Muchas gracias, saludos cordiales.

A veces pienso que jdm podría ser «jemand» pero si ese fuera el caso, ¿no debería escribirse al revez («jmd» en vez de «jdm»)?


----------



## Tonerl

surfotw10 said:


> A veces pienso que *jdm* podría ser *«jemand»* pero si ese fuera el caso, *¿no debería escribirse al revez («jmd» en vez de «jdm»)?*



*Esto es del todo correcto !!!*_* *_


----------



## Alemanita

jdm = *j*eman*d*e*m* (dativo)
jmd = *j*e*m*an*d* (nominativo)


----------



## Tonerl

*jdn- jemanden (Person- Akkusativ)*
jdn ansehen als (Respektperson)
jdn bitten um (einen Tanz)

*jdn überzeugen von* *(Dat) *
von einer Reise
jdn warnen vor *(Dat) *
(Gefahren)

*jdm- jemandem (Person-Dativ)*
jdm gratulieren zu (seinem Geburtstag)
jdm helfen bei (seinen Hausaufgaben)

*jdm danken für (Akk)* 
für seine Hilfe


----------



## surfotw10

Vielen Dank Tonerl
Vielen Dank Alemanita

Muchas gracias por su ayuda con tan hermoso idioma.
Dios los bendiga.

El segundo post de Tonerl me va a tomar mucho más tiempo entenderlo.
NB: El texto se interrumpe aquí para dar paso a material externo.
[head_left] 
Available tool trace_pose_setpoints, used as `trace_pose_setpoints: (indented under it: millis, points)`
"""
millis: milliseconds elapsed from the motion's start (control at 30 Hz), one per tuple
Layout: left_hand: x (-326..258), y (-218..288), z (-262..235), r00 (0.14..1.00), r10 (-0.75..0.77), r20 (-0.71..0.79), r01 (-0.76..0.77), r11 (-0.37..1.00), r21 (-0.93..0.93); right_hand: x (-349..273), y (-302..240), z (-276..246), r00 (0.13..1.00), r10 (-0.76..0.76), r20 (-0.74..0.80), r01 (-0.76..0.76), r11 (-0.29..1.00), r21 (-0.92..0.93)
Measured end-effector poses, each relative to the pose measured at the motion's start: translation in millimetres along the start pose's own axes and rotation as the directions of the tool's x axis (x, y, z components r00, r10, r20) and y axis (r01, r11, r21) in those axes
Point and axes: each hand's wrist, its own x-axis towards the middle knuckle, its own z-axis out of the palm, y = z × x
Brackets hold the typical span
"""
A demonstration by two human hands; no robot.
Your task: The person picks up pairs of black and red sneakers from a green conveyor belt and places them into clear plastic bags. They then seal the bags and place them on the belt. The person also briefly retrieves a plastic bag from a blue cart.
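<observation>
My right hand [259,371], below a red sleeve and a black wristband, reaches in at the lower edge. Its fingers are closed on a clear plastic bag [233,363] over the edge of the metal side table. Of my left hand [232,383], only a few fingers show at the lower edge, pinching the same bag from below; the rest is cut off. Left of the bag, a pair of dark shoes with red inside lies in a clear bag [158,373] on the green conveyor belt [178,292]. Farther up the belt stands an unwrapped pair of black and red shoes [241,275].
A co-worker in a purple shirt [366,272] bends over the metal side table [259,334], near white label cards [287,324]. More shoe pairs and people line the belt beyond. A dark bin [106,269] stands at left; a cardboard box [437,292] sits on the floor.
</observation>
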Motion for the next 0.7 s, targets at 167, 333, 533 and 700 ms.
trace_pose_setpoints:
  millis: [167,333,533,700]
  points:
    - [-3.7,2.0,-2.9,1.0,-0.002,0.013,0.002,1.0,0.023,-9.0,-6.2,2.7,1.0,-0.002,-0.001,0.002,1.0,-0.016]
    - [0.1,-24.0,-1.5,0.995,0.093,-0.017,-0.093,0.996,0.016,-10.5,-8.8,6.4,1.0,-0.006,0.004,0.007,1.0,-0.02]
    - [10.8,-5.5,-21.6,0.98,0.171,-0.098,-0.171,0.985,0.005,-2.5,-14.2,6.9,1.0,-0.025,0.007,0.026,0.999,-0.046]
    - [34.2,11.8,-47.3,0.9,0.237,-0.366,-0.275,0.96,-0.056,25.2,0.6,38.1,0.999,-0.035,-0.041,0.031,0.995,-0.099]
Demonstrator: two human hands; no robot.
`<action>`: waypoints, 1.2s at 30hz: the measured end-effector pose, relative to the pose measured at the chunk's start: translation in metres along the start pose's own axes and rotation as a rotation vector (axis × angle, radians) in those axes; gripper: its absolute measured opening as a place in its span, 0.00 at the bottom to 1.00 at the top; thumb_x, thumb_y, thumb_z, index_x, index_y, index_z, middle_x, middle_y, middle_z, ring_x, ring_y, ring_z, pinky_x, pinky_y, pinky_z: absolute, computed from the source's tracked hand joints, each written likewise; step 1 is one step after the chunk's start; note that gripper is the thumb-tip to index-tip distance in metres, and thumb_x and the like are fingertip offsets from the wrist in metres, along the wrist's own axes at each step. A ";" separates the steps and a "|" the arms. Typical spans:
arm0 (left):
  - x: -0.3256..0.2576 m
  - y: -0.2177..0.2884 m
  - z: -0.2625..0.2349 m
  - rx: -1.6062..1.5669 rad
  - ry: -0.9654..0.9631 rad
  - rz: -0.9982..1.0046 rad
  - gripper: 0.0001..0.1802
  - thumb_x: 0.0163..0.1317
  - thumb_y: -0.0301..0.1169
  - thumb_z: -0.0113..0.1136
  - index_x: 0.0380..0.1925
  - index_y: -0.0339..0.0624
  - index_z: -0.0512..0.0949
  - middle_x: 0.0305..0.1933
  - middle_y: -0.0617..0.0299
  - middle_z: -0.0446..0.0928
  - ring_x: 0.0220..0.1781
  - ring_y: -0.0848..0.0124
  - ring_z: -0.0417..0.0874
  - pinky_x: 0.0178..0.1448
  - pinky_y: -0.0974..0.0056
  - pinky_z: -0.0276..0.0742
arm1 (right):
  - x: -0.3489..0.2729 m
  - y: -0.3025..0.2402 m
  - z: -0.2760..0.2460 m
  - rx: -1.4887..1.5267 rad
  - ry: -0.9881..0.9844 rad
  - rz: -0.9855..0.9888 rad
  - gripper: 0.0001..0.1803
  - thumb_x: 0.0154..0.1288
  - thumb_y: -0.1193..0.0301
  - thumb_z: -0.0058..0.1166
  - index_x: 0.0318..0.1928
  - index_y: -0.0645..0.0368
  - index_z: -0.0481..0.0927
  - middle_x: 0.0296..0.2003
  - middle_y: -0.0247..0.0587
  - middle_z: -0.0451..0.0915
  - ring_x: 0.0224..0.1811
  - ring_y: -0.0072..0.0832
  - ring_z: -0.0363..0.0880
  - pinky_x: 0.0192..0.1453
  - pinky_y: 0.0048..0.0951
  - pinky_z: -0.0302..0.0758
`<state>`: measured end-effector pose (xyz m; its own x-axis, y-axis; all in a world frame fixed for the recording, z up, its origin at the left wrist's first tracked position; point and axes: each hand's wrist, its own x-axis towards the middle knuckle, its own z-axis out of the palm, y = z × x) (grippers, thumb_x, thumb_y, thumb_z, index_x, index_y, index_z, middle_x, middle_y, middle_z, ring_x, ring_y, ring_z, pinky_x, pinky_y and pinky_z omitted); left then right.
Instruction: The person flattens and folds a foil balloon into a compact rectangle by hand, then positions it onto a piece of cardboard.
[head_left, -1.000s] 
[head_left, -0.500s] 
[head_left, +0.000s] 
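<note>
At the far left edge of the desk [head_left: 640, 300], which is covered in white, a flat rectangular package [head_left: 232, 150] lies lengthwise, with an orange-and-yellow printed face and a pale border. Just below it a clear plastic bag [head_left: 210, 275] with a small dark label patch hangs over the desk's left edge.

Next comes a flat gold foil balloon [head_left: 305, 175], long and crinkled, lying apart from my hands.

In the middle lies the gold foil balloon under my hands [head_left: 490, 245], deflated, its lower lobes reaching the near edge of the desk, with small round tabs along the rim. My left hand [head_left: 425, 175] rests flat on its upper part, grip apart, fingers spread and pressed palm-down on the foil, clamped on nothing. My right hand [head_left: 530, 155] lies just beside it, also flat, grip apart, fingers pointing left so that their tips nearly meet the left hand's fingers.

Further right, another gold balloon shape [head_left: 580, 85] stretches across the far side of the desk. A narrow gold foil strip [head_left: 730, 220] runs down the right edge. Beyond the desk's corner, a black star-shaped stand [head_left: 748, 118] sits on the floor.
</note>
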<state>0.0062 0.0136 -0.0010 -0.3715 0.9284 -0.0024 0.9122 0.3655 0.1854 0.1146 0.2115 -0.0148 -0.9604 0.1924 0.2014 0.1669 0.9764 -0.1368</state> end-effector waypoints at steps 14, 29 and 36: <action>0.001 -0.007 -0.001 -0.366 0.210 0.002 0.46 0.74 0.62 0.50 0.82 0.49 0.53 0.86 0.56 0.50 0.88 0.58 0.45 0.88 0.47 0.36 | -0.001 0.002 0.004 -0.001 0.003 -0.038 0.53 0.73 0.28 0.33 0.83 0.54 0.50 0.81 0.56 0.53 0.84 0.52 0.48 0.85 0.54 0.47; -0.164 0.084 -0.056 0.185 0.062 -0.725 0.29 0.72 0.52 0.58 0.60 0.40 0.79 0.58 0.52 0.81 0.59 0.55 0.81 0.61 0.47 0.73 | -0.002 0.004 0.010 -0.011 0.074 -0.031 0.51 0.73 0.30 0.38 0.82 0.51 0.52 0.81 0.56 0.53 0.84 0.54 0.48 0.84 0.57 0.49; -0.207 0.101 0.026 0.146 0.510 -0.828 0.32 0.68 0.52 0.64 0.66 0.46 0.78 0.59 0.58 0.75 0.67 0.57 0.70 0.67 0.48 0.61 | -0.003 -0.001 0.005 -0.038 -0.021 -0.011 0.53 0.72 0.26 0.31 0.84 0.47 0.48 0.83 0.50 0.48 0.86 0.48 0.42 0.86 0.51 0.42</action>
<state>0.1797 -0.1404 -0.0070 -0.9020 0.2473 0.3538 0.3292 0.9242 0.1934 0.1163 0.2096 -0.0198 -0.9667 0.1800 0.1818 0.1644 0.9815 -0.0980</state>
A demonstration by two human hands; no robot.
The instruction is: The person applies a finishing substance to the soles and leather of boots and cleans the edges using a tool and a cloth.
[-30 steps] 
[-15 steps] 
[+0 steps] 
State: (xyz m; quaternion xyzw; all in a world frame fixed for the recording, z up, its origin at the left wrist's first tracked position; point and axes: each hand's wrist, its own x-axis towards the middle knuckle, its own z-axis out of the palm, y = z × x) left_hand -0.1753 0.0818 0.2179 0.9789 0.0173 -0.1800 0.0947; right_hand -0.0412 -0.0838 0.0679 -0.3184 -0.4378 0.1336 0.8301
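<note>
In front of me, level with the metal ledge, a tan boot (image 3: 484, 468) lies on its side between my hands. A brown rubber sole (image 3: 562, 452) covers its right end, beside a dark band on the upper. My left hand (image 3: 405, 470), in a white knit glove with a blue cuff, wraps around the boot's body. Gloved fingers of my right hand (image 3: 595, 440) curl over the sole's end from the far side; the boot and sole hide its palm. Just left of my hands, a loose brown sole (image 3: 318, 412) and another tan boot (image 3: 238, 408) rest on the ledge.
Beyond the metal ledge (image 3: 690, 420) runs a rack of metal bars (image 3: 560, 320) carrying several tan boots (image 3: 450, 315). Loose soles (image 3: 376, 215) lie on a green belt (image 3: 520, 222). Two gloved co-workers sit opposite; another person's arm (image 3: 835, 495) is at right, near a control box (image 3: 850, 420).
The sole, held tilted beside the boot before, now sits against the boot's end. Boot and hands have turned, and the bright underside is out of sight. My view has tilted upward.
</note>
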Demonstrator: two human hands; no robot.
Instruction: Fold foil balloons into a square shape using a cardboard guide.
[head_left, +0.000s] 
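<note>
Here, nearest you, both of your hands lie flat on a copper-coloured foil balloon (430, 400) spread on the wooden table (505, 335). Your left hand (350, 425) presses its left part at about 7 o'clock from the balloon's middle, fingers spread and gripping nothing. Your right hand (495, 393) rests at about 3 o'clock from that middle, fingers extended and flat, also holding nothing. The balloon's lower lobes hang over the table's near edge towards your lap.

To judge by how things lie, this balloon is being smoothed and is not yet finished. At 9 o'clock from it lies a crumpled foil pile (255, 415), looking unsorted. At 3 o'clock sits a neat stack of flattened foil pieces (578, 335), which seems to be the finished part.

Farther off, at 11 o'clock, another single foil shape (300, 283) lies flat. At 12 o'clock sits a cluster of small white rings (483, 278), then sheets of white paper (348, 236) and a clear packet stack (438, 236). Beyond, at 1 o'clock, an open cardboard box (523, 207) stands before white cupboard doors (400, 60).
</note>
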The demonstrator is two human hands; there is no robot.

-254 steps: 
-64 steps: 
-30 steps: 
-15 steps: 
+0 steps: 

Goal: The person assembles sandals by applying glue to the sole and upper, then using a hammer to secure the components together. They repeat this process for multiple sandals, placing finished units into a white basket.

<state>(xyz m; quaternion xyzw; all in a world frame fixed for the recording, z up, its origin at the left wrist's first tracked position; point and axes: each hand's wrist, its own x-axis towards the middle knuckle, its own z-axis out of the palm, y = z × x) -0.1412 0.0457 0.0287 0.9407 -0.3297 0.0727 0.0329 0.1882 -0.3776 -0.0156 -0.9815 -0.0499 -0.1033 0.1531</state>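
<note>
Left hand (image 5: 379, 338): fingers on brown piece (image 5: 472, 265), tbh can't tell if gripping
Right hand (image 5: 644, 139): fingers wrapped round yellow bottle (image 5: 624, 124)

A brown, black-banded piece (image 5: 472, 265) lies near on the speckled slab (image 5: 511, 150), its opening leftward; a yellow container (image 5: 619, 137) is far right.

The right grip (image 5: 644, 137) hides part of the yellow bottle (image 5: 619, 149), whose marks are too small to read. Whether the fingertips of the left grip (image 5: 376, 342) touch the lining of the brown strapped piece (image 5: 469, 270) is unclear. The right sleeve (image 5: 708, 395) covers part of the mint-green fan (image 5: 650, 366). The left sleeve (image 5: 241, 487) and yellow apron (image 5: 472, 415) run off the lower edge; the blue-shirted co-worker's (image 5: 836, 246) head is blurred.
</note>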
Hay muchas palabras que aún no sé. Apenas estoy en nivel cero de alemán xDD


----------



## anahiseri

Tonerl te ha puesto ejemplos de *jemand * (alguien) en acusativo y en dativo. Ya lo estudiarás más adelante. Con según qué verbos hay que usar un caso u otro:

ver a alguien - acusativo
ayudar a alguien - dativo   etc.


----------



## surfotw10

Vielen dank Anahiseri.


----------